Contemporary Croatian artists show their works
Exhibition of contemporary Croatian art “[email protected]”; was opened on Thursday at the Museum of Contemporary Art in Zagreb. This is the ninth year that this exhibition offers a cross-section of recent Croatian art, reports tportal.hr on March 11, 2016.
The opening ceremony included two performances: “Unease, anxiety” by Tanja Dabo, who used a wall in the museum to write out a text about long-term unease and anxiety which she feels about herself as an artist who is not producing artistic works; and “Path” by Ljiljana Mihaljević, in which she plays hopscotch drawn on the floor of the museum, but without “Heaven” as a reward for the effort and skill of players. However, the artist says that “in life, there is also no final reward because each ending always brings a new beginning; the prize is life itself, the actual prize is to have a chance for new beginnings in life”.

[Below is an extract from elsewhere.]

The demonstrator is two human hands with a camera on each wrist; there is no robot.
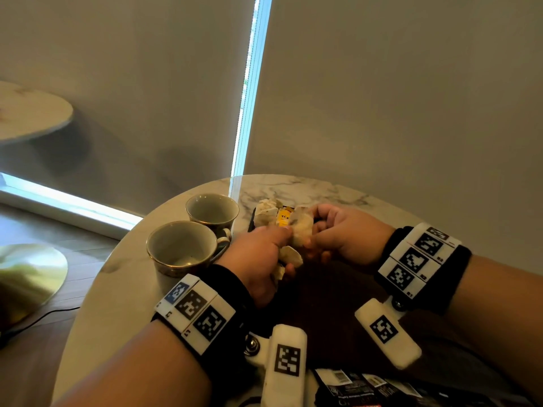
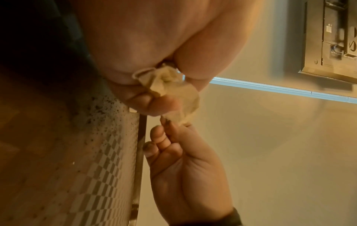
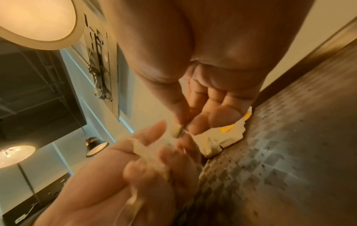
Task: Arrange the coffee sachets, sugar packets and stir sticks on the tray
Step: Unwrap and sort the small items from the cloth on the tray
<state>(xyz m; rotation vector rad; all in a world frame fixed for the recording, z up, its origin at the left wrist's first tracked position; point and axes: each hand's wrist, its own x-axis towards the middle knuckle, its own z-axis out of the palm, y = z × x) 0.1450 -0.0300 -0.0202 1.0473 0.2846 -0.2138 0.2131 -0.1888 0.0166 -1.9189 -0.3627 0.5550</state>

Every year, this exhibition gives a chance to artists and the audience for new beginnings, to create and to question the meaning of art and life. Unlike in Croatian politics, the gender ratio at the exhibition is quite balanced: among 39 selected works, 17 were produced by female artists and 22 by male artists. As for the works themselves, there are seven installations, six photographic works, four films, and the rest are drawings, prints, objects, multimedia installations, paintings, video works and two performance acts.
The range of topics is, as usual, very extensive, but in recent years, there has been a noted increase in the trend of discussing the environment and ecology in their broadest sense. Jury member Marco Scotini, an independent curator and art critic from Milan, noted: “In many works the topic is no longer the consumption of natural resources, but the disposal of residues of the past (including metaphorically). The natural landscape is more and more a topic of dystopia and is always marked by political references, past and present, as well as by the theatre of social memory.” It is interesting that there are more and more works in which time is the common denominator, but also those works that deal with the artistic medium as an instrument of presentation.
During the exhibition, the expert committee will award three prizes: the first prize worth 50,000 kuna, the second prize worth 45,000 kuna, and the third prize worth 40,000 kuna. However, the audience will also be able to choose the best work, which will be rewarded with 10,000 kuna.